_INPUT RECORDS_

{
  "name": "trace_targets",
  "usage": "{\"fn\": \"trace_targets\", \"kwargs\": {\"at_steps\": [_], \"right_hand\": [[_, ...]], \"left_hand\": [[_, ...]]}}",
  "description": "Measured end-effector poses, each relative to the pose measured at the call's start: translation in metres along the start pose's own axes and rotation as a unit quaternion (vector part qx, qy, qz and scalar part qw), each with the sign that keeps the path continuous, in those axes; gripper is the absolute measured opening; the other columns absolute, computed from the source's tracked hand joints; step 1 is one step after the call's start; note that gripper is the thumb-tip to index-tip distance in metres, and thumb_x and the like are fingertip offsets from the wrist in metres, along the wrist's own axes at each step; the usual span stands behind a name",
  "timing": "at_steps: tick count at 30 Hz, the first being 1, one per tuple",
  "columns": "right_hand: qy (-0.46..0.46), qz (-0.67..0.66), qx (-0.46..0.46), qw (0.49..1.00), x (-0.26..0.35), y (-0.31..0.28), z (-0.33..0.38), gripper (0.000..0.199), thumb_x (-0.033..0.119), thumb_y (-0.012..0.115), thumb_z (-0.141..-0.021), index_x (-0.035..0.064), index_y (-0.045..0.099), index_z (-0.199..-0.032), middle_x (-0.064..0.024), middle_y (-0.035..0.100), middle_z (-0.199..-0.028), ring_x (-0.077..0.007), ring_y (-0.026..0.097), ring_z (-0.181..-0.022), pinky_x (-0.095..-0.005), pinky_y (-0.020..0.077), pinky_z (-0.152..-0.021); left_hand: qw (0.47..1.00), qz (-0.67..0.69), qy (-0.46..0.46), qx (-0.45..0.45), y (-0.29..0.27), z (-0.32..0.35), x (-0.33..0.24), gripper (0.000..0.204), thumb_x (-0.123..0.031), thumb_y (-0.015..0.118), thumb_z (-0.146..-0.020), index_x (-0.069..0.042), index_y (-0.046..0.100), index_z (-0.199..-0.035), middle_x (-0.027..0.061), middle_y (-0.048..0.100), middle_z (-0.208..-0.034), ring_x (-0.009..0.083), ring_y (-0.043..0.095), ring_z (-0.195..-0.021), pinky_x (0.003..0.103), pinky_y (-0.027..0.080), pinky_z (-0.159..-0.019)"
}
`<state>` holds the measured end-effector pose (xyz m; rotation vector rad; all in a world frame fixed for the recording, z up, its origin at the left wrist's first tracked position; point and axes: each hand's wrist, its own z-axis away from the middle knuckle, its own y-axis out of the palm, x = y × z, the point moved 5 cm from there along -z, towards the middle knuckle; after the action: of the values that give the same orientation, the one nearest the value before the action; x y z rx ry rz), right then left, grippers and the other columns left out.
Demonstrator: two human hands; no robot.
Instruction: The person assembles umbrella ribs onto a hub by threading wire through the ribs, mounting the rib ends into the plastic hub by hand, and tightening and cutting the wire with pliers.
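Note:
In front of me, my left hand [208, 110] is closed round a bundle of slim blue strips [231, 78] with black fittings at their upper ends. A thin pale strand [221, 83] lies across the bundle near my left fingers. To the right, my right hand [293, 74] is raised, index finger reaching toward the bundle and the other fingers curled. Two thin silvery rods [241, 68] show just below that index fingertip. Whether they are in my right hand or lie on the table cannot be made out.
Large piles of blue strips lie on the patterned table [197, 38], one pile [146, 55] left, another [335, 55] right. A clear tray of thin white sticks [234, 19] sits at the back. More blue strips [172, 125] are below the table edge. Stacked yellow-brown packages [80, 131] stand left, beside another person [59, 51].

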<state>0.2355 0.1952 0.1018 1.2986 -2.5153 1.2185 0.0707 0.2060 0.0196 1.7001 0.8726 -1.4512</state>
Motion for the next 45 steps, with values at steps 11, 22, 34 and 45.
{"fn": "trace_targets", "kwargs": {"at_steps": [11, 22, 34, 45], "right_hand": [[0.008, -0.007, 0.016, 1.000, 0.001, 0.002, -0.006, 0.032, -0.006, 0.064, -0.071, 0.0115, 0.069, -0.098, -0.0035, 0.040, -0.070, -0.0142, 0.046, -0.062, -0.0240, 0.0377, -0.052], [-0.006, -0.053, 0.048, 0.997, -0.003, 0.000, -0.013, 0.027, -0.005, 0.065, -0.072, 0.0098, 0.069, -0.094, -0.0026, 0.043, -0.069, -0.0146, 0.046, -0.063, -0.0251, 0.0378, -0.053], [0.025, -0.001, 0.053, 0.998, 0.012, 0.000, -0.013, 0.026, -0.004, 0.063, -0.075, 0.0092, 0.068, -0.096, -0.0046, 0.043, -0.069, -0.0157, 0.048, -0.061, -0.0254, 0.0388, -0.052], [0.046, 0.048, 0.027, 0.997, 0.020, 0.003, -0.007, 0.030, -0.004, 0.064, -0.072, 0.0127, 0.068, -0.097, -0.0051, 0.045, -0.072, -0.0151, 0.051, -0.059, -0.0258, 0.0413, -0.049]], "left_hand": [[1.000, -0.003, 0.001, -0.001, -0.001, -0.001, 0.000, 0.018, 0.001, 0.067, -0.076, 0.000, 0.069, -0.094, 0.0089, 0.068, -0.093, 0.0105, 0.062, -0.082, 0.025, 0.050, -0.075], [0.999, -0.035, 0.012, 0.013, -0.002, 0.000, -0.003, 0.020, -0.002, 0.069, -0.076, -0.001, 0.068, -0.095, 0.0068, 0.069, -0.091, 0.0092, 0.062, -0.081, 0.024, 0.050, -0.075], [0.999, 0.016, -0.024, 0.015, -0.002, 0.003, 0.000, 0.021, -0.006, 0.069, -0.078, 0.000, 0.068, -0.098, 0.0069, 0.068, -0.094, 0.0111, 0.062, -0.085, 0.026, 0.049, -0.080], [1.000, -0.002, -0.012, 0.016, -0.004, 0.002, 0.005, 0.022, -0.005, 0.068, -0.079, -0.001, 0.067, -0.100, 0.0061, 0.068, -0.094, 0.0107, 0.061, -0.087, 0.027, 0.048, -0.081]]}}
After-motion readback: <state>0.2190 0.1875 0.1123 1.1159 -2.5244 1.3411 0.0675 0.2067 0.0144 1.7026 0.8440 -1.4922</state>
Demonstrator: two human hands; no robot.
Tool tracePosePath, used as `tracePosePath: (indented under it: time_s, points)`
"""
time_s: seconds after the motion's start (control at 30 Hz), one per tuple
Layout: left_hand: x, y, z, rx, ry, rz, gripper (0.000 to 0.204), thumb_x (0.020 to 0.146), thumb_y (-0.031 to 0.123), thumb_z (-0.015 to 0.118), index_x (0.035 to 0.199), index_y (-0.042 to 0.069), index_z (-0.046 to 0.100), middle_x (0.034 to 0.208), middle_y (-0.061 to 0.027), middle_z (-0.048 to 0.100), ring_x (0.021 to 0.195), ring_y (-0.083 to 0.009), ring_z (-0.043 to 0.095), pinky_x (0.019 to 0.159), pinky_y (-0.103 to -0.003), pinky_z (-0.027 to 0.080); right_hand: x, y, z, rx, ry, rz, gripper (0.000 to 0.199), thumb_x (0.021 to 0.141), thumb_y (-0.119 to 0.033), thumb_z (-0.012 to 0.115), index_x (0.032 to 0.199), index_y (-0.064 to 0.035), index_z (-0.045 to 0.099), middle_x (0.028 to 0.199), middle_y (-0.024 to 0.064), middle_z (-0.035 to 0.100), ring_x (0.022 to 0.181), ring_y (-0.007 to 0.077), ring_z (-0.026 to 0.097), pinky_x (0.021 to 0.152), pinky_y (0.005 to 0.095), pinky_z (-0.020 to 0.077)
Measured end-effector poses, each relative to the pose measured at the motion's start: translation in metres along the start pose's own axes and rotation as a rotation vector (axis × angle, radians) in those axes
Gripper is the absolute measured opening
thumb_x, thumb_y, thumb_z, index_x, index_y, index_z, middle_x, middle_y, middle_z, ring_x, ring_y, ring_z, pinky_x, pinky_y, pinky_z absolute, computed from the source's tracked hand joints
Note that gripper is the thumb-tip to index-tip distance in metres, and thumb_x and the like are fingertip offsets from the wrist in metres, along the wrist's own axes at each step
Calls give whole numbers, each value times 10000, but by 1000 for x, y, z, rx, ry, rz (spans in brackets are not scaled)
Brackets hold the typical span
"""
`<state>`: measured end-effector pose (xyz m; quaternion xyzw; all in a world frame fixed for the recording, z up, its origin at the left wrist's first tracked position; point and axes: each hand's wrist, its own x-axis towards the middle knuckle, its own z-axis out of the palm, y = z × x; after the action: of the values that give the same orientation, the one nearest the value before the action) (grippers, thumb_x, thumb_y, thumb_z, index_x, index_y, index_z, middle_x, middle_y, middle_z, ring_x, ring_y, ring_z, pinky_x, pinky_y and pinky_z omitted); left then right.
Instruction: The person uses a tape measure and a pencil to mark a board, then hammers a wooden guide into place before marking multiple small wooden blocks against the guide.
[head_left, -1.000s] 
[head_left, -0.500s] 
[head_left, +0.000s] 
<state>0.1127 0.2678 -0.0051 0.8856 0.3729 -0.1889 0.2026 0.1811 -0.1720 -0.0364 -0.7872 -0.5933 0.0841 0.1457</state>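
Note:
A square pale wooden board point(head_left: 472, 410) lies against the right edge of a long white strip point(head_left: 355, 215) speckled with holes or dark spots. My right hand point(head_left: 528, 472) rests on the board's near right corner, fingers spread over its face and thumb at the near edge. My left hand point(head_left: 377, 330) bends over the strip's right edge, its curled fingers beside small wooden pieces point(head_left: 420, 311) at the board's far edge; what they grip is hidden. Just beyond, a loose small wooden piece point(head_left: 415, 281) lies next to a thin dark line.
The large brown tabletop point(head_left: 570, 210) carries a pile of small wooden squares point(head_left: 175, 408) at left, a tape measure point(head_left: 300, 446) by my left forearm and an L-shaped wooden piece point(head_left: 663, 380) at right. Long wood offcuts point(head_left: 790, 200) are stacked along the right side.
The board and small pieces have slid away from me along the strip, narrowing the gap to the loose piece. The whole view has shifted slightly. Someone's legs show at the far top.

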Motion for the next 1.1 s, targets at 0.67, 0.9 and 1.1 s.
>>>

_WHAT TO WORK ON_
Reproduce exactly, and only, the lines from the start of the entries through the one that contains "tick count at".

_SOLUTION_
{
  "name": "trace_targets",
  "usage": "{\"fn\": \"trace_targets\", \"kwargs\": {\"at_steps\": [_], \"right_hand\": [[_, ...]], \"left_hand\": [[_, ...]]}}",
  "description": "Measured end-effector poses, each relative to the pose measured at the call's start: translation in metres along the start pose's own axes and rotation as a unit quaternion (vector part qx, qy, qz and scalar part qw), each with the sign that keeps the path continuous, in those axes; gripper is the absolute measured opening; the other columns absolute, computed from the source's tracked hand joints; step 1 is one step after the call's start; note that gripper is the thumb-tip to index-tip distance in metres, and thumb_x and the like are fingertip offsets from the wrist in metres, along the wrist's own axes at each step; the usual span stands behind a name",
  "timing": "at_steps: tick count at 30 Hz, the first being 1, one per tuple",

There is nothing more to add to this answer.